Problem details: Give back the full data, retyped precisely.

Data for analysis:
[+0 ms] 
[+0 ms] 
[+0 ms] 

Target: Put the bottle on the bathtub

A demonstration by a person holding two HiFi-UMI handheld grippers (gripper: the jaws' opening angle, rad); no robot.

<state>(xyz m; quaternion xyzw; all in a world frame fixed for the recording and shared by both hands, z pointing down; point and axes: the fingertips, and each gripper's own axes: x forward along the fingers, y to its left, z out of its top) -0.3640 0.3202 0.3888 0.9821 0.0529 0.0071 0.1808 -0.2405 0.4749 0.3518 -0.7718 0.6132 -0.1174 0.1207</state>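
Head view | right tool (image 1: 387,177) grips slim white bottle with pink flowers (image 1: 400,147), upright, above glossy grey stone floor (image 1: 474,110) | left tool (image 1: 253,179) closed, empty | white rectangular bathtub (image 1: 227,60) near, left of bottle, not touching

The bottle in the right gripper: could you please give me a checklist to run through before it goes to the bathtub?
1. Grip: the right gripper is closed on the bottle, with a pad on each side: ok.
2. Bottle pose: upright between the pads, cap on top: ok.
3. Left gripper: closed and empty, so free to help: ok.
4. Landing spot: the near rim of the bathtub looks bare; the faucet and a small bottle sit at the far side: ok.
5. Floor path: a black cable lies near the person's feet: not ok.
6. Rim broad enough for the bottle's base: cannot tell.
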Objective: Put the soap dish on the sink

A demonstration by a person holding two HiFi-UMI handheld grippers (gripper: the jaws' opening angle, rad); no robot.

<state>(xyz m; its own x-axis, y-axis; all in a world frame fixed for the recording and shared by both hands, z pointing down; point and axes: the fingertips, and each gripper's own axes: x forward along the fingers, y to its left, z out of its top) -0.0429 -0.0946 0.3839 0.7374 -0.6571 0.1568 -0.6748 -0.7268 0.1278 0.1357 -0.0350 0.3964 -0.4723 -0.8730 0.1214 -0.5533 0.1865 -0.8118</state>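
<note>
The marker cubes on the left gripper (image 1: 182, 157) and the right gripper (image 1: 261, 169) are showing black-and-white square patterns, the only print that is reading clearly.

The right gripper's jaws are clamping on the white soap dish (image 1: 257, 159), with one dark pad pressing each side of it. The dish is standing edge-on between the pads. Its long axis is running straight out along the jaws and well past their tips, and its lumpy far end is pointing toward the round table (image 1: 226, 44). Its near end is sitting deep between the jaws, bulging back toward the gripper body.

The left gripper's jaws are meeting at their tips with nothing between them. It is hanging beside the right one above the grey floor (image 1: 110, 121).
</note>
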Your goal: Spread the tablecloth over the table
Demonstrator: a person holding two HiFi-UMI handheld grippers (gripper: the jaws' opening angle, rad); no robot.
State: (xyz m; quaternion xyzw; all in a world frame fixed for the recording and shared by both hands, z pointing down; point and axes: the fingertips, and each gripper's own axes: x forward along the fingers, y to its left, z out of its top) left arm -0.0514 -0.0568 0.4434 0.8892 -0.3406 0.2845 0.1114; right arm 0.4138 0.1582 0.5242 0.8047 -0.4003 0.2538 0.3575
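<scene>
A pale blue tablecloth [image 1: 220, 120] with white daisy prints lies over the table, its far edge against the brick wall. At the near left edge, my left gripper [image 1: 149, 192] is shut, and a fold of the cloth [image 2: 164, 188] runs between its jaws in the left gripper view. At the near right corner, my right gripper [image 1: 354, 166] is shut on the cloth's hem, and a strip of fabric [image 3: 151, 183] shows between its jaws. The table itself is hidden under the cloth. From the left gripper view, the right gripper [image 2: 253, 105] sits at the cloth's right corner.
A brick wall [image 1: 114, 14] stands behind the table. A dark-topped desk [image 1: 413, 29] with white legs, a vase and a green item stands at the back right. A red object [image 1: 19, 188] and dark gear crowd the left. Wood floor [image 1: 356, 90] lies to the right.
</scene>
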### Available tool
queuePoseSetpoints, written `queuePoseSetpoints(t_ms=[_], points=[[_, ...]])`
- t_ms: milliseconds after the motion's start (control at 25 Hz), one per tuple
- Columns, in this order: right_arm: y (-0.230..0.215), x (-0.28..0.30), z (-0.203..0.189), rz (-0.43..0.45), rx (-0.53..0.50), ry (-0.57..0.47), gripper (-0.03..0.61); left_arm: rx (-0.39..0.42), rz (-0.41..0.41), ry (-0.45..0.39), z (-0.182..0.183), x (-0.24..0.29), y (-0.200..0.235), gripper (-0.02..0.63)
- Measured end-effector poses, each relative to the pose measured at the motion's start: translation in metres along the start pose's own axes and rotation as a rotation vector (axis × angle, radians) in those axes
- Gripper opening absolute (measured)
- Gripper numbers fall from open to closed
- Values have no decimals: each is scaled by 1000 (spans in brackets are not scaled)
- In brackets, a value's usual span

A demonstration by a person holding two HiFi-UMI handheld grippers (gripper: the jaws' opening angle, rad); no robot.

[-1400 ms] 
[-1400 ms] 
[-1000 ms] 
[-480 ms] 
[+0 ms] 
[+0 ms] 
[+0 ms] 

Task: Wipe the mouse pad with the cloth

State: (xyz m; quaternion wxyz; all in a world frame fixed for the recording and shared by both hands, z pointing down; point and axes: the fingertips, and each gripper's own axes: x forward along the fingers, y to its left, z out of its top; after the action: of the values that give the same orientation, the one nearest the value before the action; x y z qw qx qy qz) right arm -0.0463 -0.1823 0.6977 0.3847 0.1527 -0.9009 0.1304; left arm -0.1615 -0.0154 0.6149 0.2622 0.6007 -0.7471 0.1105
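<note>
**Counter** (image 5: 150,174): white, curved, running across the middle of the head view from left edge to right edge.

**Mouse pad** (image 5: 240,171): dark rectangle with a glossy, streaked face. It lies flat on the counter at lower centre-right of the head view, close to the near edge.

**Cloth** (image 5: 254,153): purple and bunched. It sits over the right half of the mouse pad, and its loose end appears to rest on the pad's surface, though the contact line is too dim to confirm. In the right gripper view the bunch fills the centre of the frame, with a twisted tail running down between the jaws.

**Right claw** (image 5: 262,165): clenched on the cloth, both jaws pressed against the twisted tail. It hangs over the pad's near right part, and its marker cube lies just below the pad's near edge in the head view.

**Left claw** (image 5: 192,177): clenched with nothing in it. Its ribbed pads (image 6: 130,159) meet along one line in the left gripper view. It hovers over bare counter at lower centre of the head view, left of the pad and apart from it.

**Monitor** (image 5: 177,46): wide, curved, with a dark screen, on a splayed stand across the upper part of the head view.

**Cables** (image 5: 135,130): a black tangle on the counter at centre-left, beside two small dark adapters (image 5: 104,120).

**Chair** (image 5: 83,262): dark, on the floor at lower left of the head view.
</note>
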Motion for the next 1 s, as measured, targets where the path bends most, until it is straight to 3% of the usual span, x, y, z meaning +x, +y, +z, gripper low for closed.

Exercise answer:
[+0 ms] 
[+0 ms] 
[+0 ms] 

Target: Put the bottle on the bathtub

A demonstration by a person holding two HiFi-UMI handheld grippers (gripper: the jaws' opening angle, rad); no robot.

<state>(xyz m; quaternion xyzw; all in a world frame fixed for the recording and shared by both hands, z pointing down; point and axes: the fingertips, and each gripper's own axes: x forward along the fingers, y to its left, z out of its top) -0.3640 0.3202 0.3888 0.9821 0.0529 0.0071 0.1808 -0.2405 0.4749 0.3518 -0.7718 0.6132 -0.1174 0.1207</state>
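Head view | right tool (image 1: 387,177) grips slim white bottle with pink flowers (image 1: 400,147), upright, above glossy grey stone floor (image 1: 474,110) | left tool (image 1: 253,179) closed, empty | white rectangular bathtub (image 1: 227,60) near, left of bottle, not touching

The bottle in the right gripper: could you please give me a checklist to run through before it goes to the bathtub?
1. Grip: the right gripper is closed on the bottle, with a pad on each side: ok.
2. Bottle pose: upright between the pads, cap on top: ok.
3. Left gripper: closed and empty, so free to help: ok.
4. Landing spot: the near rim of the bathtub looks bare; the faucet and a small bottle sit at the far side: ok.
5. Floor path: a black cable lies near the person's feet: not ok.
6. Rim broad enough for the bottle's base: cannot tell.
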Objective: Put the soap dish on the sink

A demonstration by a person holding two HiFi-UMI handheld grippers (gripper: the jaws' opening angle, rad); no robot.

<state>(xyz m; its own x-axis, y-axis; all in a world frame fixed for the recording and shared by both hands, z pointing down; point and axes: the fingertips, and each gripper's own axes: x forward along the fingers, y to its left, z out of its top) -0.0429 -0.0946 0.3839 0.7374 -0.6571 0.1568 -0.6748 -0.7268 0.1278 0.1357 -0.0350 0.3964 -0.4723 -0.8730 0.1214 -0.5533 0.1865 -0.8118</state>
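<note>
The marker cubes on the left gripper (image 1: 182, 157) and the right gripper (image 1: 261, 169) are showing black-and-white square patterns, the only print that is reading clearly.

The right gripper's jaws are clamping on the white soap dish (image 1: 257, 159), with one dark pad pressing each side of it. The dish is standing edge-on between the pads. Its long axis is running straight out along the jaws and well past their tips, and its lumpy far end is pointing toward the round table (image 1: 226, 44). Its near end is sitting deep between the jaws, bulging back toward the gripper body.

The left gripper's jaws are meeting at their tips with nothing between them. It is hanging beside the right one above the grey floor (image 1: 110, 121).
</note>
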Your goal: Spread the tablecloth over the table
Demonstrator: a person holding two HiFi-UMI handheld grippers (gripper: the jaws' opening angle, rad); no robot.
State: (xyz m; quaternion xyzw; all in a world frame fixed for the recording and shared by both hands, z pointing down; point and axes: the fingertips, and each gripper's own axes: x forward along the fingers, y to its left, z out of its top) left arm -0.0514 -0.0568 0.4434 0.8892 -0.3406 0.2845 0.1114; right arm 0.4138 0.1582 0.5242 0.8047 -0.4003 0.2538 0.3575
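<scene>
A pale blue tablecloth [image 1: 220, 120] with white daisy prints lies over the table, its far edge against the brick wall. At the near left edge, my left gripper [image 1: 149, 192] is shut, and a fold of the cloth [image 2: 164, 188] runs between its jaws in the left gripper view. At the near right corner, my right gripper [image 1: 354, 166] is shut on the cloth's hem, and a strip of fabric [image 3: 151, 183] shows between its jaws. The table itself is hidden under the cloth. From the left gripper view, the right gripper [image 2: 253, 105] sits at the cloth's right corner.
A brick wall [image 1: 114, 14] stands behind the table. A dark-topped desk [image 1: 413, 29] with white legs, a vase and a green item stands at the back right. A red object [image 1: 19, 188] and dark gear crowd the left. Wood floor [image 1: 356, 90] lies to the right.
</scene>
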### Available tool
queuePoseSetpoints, written `queuePoseSetpoints(t_ms=[_], points=[[_, ...]])`
- t_ms: milliseconds after the motion's start (control at 25 Hz), one per tuple
- Columns, in this order: right_arm: y (-0.230..0.215), x (-0.28..0.30), z (-0.203..0.189), rz (-0.43..0.45), rx (-0.53..0.50), ry (-0.57..0.47), gripper (-0.03..0.61); left_arm: rx (-0.39..0.42), rz (-0.41..0.41), ry (-0.45..0.39), z (-0.182..0.183), x (-0.24..0.29), y (-0.200..0.235), gripper (-0.02..0.63)
- Measured end-effector poses, each relative to the pose measured at the motion's start: translation in metres along the start pose's own axes and rotation as a rotation vector (axis × angle, radians) in those axes
- Gripper opening absolute (measured)
- Gripper numbers fall from open to closed
- Values have no decimals: each is scaled by 1000 (spans in brackets are not scaled)
- In brackets, a value's usual span

A demonstration by a person holding two HiFi-UMI handheld grippers (gripper: the jaws' opening angle, rad); no robot.

[-1400 ms] 
[-1400 ms] 
[-1000 ms] 
[-480 ms] 
[+0 ms] 
[+0 ms] 
[+0 ms] 

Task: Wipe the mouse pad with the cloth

State: (xyz m; quaternion wxyz; all in a world frame fixed for the recording and shared by both hands, z pointing down; point and axes: the fingertips, and each gripper's own axes: x forward along the fingers, y to its left, z out of its top; after the action: of the values that give the same orientation, the one nearest the value before the action; x y z qw qx qy qz) right arm -0.0463 -0.1823 0.6977 0.3847 0.1527 -0.9009 0.1304; left arm -0.1615 -0.0154 0.6149 0.2622 0.6007 -0.7471 0.1105
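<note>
**Counter** (image 5: 150,174): white, curved, running across the middle of the head view from left edge to right edge.

**Mouse pad** (image 5: 240,171): dark rectangle with a glossy, streaked face. It lies flat on the counter at lower centre-right of the head view, close to the near edge.

**Cloth** (image 5: 254,153): purple and bunched. It sits over the right half of the mouse pad, and its loose end appears to rest on the pad's surface, though the contact line is too dim to confirm. In the right gripper view the bunch fills the centre of the frame, with a twisted tail running down between the jaws.

**Right claw** (image 5: 262,165): clenched on the cloth, both jaws pressed against the twisted tail. It hangs over the pad's near right part, and its marker cube lies just below the pad's near edge in the head view.

**Left claw** (image 5: 192,177): clenched with nothing in it. Its ribbed pads (image 6: 130,159) meet along one line in the left gripper view. It hovers over bare counter at lower centre of the head view, left of the pad and apart from it.

**Monitor** (image 5: 177,46): wide, curved, with a dark screen, on a splayed stand across the upper part of the head view.

**Cables** (image 5: 135,130): a black tangle on the counter at centre-left, beside two small dark adapters (image 5: 104,120).

**Chair** (image 5: 83,262): dark, on the floor at lower left of the head view.
</note>
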Motion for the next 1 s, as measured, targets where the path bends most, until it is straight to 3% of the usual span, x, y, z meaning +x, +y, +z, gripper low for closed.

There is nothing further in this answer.